Transcribe the lines below exactly. No image belongs in the transcription.

================================

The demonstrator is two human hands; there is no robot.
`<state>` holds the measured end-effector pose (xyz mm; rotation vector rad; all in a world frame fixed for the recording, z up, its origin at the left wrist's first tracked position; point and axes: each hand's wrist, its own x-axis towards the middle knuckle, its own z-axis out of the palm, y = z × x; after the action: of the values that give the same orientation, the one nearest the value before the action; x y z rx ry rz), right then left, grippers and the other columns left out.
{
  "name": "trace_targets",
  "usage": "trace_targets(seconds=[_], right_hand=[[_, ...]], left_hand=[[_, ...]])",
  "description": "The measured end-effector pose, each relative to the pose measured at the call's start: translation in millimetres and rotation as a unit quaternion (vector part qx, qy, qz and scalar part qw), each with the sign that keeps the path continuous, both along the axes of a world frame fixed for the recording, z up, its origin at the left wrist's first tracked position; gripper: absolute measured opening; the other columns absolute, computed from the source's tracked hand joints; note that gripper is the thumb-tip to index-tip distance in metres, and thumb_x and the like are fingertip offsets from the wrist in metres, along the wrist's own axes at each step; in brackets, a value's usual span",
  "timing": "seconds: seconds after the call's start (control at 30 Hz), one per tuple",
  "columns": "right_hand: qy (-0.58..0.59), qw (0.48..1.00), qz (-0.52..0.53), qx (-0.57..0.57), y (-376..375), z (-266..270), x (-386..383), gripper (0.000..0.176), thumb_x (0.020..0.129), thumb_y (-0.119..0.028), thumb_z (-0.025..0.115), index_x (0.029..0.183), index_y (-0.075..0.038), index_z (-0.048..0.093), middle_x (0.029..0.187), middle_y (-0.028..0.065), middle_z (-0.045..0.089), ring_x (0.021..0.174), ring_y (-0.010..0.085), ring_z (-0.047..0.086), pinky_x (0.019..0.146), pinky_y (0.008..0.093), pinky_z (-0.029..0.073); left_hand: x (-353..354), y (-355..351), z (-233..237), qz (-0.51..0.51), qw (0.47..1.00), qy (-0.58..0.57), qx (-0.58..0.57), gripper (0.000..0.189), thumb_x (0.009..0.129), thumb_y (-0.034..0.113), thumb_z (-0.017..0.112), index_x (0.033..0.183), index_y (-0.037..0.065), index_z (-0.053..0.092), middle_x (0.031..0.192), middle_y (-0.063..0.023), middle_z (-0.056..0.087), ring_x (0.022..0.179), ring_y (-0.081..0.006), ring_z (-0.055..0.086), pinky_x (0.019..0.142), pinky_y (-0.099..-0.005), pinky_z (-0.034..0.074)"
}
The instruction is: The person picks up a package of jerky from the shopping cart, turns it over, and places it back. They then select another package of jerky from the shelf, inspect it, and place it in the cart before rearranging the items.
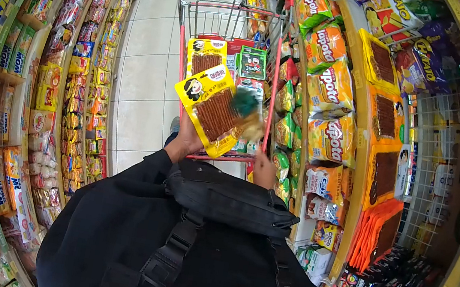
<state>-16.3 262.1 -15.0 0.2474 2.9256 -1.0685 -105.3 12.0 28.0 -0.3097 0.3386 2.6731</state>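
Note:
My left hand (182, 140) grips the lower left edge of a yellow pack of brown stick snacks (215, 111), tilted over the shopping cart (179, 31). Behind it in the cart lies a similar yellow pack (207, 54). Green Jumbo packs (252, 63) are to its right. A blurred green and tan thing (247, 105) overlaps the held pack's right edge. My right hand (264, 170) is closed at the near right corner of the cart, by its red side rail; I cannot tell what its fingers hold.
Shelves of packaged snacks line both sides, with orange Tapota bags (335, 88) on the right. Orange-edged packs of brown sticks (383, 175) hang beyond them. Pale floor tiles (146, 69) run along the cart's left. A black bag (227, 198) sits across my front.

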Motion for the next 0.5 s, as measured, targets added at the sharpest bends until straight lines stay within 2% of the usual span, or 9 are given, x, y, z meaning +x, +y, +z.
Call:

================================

• [Response box]
The demonstrator is two human hands; there is no robot.
`<state>` holds the measured end-effector pose (xyz mm; rotation vector rad; all in a world frame fixed for the recording, z up, its origin at the left wrist's first tracked position; point and axes: each hand's wrist, its own x-axis towards the middle knuckle, its own z-axis out of the palm, y = z × x; after the action: of the values that give the same orientation, the one nearest the value before the action; x y z rx ry rz), right then left, grippers and the other columns left out.
{
  "name": "trace_targets",
  "usage": "trace_targets(seconds=[_], right_hand=[[_, ...]], left_hand=[[_, ...]])",
  "description": "The measured end-effector pose, each relative to the pose measured at the call's start: translation in millimetres and rotation as a unit quaternion (vector part qx, qy, qz and scalar part qw), each with the sign that keeps the path continuous, both along the axes of a world frame fixed for the recording, z up, its origin at the left wrist's first tracked position; gripper: absolute measured opening; the other columns absolute, computed from the source's tracked hand joints; note that gripper is the thumb-tip to index-tip distance in metres, and thumb_x and the like are fingertip offsets from the wrist in metres, along the wrist's own axes at each step; in brackets, a value's usual span",
  "timing": "seconds: seconds after the call's start (control at 30 Hz), one per tuple",
  "columns": "right_hand: qy (-0.58..0.59), qw (0.48..1.00), qz (-0.52..0.53), qx (-0.57..0.57), y (-376..375), z (-266..270), x (-386..383), gripper (0.000..0.176), thumb_x (0.020..0.129), thumb_y (-0.119..0.028), thumb_z (-0.025..0.115), index_x (0.029..0.183), index_y (-0.075..0.038), index_z (-0.048..0.093), middle_x (0.029..0.187), middle_y (-0.028..0.065), middle_z (-0.045..0.089), ring_x (0.021..0.174), ring_y (-0.010..0.085), ring_z (-0.047..0.086), pinky_x (0.019..0.146), pinky_y (0.008..0.093), pinky_z (-0.029..0.073); left_hand: x (-353..354), y (-355..351), z (-233..237), qz (-0.51..0.51), qw (0.47..1.00), qy (-0.58..0.57), qx (-0.58..0.57), gripper (0.000..0.189), thumb_x (0.009..0.129), thumb_y (-0.034..0.113), thumb_z (-0.017..0.112), index_x (0.033..0.183), index_y (-0.037..0.065), index_z (-0.053..0.092), middle_x (0.031..0.192), middle_y (-0.063..0.023), middle_z (-0.056..0.087), ring_x (0.022..0.179), ring_y (-0.081..0.006), ring_z (-0.055..0.086), pinky_x (0.019..0.142), pinky_y (-0.099..-0.005), pinky_z (-0.034..0.074)"
}
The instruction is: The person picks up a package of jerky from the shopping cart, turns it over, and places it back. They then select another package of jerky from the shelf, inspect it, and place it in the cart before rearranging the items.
<state>-16.3 262.1 -15.0 0.2474 2.9256 -1.0685 -105.3 12.0 28.0 -0.3097 0.3386 2.6731</state>
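Note:
My left hand (182, 140) grips the lower left edge of a yellow pack of brown stick snacks (215, 111), tilted over the shopping cart (179, 31). Behind it in the cart lies a similar yellow pack (207, 54). Green Jumbo packs (252, 63) are to its right. A blurred green and tan thing (247, 105) overlaps the held pack's right edge. My right hand (264, 170) is closed at the near right corner of the cart, by its red side rail; I cannot tell what its fingers hold.
Shelves of packaged snacks line both sides, with orange Tapota bags (335, 88) on the right. Orange-edged packs of brown sticks (383, 175) hang beyond them. Pale floor tiles (146, 69) run along the cart's left. A black bag (227, 198) sits across my front.
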
Motion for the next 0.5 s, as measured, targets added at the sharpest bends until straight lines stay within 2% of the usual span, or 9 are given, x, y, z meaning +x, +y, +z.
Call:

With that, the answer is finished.